Les salaires des ouvriers forestiers présentent certaines particularités. Le travail est dans une très large mesure payé à la tâche. Mais les éléments du prix de l'unité sont souvent difficiles à calculer pour l'ouvrier. Les essences forestières et, pour une même essence, les arbres, ont des dimensions et des formes différentes, le temps, le nombre d'arbres à couper par unité de surface varient, de même que les caractéristiques exigées pour le façonnage du produit. Aujourd'hui, les prix servant au calcul des salaires sont plus souvent basés sur des études objectives de temps et de mouvements, mais même de cette façon, le système est fréquemment assez compliqué. Des conflits peuvent également surgir entre l'ouvrier et le représentant de l'employeur en ce qui concerne la quantité et la qualité du bois abattu. Dans certains pays, des mesures légales sont prévues pour le règlement officiel de tels conflits. La science du travail peut aider à résoudre ces difficultés.
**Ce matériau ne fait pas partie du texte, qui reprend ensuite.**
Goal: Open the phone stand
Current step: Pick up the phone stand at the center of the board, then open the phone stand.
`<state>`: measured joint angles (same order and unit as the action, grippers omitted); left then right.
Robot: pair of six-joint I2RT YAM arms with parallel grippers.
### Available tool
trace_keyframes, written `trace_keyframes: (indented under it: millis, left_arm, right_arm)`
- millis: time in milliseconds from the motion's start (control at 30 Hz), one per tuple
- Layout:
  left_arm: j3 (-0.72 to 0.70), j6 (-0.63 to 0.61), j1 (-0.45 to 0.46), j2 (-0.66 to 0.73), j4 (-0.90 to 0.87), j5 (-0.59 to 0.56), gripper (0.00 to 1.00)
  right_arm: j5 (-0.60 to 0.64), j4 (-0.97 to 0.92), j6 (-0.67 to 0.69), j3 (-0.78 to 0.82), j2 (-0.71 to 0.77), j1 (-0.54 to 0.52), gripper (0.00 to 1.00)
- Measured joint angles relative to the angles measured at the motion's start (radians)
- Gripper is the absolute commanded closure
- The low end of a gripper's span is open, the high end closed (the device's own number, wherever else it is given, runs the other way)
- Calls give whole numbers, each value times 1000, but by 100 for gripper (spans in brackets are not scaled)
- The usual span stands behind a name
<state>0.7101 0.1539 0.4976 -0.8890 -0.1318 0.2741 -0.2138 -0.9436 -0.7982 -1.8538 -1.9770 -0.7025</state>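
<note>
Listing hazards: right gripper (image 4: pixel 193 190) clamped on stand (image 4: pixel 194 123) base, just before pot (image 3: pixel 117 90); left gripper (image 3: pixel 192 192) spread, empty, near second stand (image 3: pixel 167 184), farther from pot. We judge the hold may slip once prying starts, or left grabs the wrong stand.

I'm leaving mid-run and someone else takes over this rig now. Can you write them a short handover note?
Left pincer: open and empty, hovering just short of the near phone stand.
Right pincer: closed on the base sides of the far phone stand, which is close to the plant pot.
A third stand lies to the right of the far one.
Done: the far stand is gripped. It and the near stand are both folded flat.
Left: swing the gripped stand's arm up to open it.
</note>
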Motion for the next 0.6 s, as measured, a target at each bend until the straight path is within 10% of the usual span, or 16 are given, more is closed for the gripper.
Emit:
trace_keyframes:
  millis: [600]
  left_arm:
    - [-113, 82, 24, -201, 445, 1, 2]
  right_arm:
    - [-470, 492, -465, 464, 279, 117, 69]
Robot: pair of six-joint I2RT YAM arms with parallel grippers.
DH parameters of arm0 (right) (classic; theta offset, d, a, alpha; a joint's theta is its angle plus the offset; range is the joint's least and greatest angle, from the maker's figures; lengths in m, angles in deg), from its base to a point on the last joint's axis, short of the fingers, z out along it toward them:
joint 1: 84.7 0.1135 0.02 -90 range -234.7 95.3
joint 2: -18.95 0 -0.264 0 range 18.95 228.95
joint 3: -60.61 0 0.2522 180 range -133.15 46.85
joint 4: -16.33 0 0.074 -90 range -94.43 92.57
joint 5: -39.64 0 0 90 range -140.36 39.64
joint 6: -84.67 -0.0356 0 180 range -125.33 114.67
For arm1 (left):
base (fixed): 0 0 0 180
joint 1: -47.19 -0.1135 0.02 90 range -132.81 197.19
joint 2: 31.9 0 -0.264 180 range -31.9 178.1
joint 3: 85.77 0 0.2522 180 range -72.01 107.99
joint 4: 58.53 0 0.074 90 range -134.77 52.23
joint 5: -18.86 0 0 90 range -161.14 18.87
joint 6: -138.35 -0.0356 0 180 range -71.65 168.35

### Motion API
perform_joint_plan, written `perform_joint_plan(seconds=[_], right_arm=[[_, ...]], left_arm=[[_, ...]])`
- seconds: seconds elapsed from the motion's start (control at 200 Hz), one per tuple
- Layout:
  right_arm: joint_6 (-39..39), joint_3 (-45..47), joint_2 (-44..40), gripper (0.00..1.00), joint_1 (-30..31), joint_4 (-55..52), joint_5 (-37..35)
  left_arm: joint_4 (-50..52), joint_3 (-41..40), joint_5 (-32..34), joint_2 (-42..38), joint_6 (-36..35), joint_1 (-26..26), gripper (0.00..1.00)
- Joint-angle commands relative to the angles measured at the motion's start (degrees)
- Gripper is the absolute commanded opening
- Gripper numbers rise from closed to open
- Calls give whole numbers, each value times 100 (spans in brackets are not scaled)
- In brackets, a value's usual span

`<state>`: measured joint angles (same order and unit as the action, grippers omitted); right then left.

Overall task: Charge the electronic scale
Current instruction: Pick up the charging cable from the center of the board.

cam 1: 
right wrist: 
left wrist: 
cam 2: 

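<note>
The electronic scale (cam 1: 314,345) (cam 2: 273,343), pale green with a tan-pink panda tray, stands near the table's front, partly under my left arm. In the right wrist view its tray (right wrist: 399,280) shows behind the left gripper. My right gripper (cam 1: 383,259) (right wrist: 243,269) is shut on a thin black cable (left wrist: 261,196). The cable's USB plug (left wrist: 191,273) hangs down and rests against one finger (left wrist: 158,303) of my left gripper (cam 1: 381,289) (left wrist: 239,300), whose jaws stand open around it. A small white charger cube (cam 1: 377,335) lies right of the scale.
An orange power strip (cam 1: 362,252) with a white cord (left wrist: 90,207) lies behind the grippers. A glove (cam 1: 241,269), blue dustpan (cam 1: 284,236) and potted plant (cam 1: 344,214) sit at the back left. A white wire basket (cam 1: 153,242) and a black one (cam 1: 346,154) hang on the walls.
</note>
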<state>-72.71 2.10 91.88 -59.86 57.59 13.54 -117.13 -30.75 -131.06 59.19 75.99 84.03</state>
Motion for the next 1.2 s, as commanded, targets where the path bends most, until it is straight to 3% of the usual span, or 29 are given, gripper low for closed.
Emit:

La formation des ouvriers forestiers contribue également à l'amélioration de leur condition sociale; l'importance de ce facteur est accentuée par la mécanisation des opérations d'abattage et des autres travaux, et par l'augmentation du nombre des ouvriers permanents.

Ainsi que je l'ai dit au début de cet article, les progrès sociaux en foresterie se heurtent à des obstacles plus nombreux et plus difficiles que dans la plupart des autres industries. Mais cela ne doit pas être pour les ingénieurs et les employeurs forestiers une excuse à laisser leur domaine très en retard sur ce point. Les forestiers sont responsables du progrès social des ouvriers forestiers. S'ils sont incapables d'affronter ce problème, ils ne sont pas vraiment de bons forestiers.